GIVEN DATA section start

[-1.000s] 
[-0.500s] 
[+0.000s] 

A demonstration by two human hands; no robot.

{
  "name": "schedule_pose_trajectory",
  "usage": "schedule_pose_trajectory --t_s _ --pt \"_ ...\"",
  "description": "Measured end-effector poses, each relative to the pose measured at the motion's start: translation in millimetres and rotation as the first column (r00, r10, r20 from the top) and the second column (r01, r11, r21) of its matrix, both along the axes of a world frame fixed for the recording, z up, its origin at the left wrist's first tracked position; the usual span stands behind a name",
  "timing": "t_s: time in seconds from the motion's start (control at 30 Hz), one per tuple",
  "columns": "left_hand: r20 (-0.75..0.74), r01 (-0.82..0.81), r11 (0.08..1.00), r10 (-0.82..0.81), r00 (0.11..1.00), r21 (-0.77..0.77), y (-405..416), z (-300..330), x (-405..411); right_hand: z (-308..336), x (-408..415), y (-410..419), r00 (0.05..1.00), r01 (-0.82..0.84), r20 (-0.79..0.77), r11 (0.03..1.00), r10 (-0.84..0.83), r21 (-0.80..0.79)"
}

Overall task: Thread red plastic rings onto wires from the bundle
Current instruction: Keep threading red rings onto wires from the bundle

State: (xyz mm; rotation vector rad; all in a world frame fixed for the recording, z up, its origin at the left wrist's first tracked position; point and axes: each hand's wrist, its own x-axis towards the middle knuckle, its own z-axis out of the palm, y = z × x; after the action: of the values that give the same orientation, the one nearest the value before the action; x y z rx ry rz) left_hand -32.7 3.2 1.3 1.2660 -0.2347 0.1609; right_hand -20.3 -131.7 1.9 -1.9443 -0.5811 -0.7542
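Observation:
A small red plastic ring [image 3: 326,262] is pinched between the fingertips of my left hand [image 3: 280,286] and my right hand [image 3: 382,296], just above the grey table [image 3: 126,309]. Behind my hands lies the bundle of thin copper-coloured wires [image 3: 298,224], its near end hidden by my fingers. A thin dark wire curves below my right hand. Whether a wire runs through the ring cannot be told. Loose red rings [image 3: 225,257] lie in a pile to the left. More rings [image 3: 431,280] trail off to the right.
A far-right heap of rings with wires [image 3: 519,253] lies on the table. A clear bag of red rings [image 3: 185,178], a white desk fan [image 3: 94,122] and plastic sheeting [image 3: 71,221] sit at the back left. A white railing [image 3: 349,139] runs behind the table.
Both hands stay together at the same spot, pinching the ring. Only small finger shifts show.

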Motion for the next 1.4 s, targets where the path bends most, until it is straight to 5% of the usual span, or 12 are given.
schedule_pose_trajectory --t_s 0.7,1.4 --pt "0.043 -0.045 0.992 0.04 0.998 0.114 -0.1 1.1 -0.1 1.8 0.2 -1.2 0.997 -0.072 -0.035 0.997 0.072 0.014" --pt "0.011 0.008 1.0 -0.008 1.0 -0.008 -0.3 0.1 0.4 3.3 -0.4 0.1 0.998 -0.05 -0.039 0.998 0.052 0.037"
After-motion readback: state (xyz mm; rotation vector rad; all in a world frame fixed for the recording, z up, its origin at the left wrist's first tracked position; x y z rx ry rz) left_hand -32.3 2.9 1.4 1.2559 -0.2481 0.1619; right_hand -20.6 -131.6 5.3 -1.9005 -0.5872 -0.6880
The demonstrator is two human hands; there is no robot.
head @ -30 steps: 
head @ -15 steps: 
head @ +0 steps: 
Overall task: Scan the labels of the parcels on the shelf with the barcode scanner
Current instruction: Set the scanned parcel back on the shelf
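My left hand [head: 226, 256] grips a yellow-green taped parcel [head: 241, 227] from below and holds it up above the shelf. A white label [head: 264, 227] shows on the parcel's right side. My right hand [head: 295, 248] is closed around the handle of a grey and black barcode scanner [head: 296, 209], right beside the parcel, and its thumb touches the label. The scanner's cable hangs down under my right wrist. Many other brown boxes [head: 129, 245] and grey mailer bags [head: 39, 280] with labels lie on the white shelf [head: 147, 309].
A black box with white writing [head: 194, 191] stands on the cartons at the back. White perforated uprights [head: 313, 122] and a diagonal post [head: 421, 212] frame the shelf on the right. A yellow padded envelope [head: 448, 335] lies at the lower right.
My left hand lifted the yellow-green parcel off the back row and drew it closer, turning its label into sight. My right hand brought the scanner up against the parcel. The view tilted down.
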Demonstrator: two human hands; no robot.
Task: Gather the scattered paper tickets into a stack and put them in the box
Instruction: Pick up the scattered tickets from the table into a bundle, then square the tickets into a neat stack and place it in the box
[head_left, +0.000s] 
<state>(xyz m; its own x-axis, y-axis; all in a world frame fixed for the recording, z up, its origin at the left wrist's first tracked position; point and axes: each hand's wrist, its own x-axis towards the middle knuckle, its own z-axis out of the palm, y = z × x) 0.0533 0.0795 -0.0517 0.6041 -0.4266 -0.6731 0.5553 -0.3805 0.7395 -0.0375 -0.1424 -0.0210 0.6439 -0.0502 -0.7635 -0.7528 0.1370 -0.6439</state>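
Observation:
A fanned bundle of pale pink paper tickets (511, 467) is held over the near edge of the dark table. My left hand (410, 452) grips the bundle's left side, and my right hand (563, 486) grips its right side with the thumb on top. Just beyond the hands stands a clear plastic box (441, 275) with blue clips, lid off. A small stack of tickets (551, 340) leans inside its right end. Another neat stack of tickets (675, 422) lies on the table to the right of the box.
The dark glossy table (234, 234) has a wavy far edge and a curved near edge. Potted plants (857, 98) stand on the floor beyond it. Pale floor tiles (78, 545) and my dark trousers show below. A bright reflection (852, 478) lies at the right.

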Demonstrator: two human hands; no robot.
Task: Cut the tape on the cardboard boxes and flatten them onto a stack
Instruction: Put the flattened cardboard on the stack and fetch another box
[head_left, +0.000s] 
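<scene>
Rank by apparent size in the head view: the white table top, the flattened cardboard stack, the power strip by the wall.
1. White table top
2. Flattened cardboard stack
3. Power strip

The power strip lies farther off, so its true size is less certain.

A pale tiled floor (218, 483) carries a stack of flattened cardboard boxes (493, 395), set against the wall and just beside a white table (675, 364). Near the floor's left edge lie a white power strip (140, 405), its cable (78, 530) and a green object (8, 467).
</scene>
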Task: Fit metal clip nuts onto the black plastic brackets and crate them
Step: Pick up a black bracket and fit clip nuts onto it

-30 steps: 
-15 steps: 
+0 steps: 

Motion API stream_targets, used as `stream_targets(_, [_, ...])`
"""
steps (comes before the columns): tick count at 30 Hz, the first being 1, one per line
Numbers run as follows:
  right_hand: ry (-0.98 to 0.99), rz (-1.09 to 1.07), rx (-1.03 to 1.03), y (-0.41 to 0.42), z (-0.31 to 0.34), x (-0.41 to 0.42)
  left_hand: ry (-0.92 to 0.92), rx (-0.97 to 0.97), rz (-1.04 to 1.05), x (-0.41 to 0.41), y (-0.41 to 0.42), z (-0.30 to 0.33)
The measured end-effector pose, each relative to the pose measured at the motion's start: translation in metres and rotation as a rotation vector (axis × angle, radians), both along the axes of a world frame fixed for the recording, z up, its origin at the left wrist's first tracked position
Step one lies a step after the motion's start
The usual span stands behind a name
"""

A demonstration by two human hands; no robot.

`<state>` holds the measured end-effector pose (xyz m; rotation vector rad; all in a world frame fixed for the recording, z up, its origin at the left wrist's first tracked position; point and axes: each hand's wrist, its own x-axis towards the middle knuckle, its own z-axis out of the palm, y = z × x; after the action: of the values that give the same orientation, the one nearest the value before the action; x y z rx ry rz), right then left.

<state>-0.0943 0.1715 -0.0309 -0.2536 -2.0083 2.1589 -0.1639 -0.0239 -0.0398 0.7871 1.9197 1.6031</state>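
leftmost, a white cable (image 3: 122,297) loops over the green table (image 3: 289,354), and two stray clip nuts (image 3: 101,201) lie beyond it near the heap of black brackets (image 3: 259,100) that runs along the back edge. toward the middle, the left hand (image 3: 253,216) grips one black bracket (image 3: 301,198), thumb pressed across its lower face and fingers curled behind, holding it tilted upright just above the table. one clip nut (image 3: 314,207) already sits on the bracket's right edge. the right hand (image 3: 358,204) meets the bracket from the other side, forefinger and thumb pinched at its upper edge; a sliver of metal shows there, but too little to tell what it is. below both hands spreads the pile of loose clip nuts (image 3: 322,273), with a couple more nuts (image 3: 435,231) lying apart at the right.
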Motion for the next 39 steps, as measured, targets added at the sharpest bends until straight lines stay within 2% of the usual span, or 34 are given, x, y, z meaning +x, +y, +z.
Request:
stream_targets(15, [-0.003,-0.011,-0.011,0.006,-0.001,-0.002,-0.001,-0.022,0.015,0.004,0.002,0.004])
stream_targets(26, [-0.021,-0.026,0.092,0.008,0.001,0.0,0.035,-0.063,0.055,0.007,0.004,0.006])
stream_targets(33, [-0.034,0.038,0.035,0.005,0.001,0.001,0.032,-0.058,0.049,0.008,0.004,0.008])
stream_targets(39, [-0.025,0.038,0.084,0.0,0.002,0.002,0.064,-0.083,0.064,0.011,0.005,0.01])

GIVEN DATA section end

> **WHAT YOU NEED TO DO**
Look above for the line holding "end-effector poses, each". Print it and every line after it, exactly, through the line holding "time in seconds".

> **RESPONSE FOR THIS EXERCISE**
  "description": "Measured end-effector poses, each relative to the pose measured at the motion's start: translation in millimetres and rotation as the first column (r00, r10, r20 from the top) and the second column (r01, r11, r21) of its matrix, both along the axes of a world frame fixed for the recording, z up, its origin at the left wrist's first tracked position; the usual span stands behind a name",
  "timing": "t_s: time in seconds from the motion's start (control at 30 Hz), one per tuple",

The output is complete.